:: Task requirements ::
Copy out all the data, word for word.
**** Data block ****
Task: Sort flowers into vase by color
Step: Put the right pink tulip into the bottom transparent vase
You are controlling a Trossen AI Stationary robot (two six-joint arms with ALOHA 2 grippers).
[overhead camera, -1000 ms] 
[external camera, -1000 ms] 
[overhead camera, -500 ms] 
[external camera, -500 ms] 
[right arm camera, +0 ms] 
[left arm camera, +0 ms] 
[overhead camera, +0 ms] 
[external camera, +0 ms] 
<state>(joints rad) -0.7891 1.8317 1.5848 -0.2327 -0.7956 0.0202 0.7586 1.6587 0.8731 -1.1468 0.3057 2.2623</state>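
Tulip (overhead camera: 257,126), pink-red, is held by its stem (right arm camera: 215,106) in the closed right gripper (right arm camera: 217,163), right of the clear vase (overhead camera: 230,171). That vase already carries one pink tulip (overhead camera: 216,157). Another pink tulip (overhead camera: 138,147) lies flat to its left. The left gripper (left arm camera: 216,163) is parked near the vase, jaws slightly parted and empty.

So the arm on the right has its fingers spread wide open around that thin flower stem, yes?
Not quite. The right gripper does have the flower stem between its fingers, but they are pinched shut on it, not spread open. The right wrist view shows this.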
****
:: Solution to the problem ::
Task: Sort flowers into vase by color
Step: Put the right pink tulip into the bottom transparent vase
You are controlling a Trossen AI Stationary robot (two six-joint arms with ALOHA 2 grippers).
[overhead camera, -1000 ms] 
[external camera, -1000 ms] 
[overhead camera, -500 ms] 
[external camera, -500 ms] 
[right arm camera, +0 ms] 
[left arm camera, +0 ms] 
[overhead camera, +0 ms] 
[external camera, +0 ms] 
<state>(joints rad) -0.7891 1.8317 1.5848 -0.2327 -0.7956 0.0202 0.7586 1.6587 0.8731 -1.1468 0.3057 2.2623</state>
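Tulip (overhead camera: 257,126), pink-red, is held by its stem (right arm camera: 215,106) in the closed right gripper (right arm camera: 217,163), right of the clear vase (overhead camera: 230,171). That vase already carries one pink tulip (overhead camera: 216,157). Another pink tulip (overhead camera: 138,147) lies flat to its left. The left gripper (left arm camera: 216,163) is parked near the vase, jaws slightly parted and empty.

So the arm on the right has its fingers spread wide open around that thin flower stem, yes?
Not quite. The right gripper does have the flower stem between its fingers, but they are pinched shut on it, not spread open. The right wrist view shows this.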

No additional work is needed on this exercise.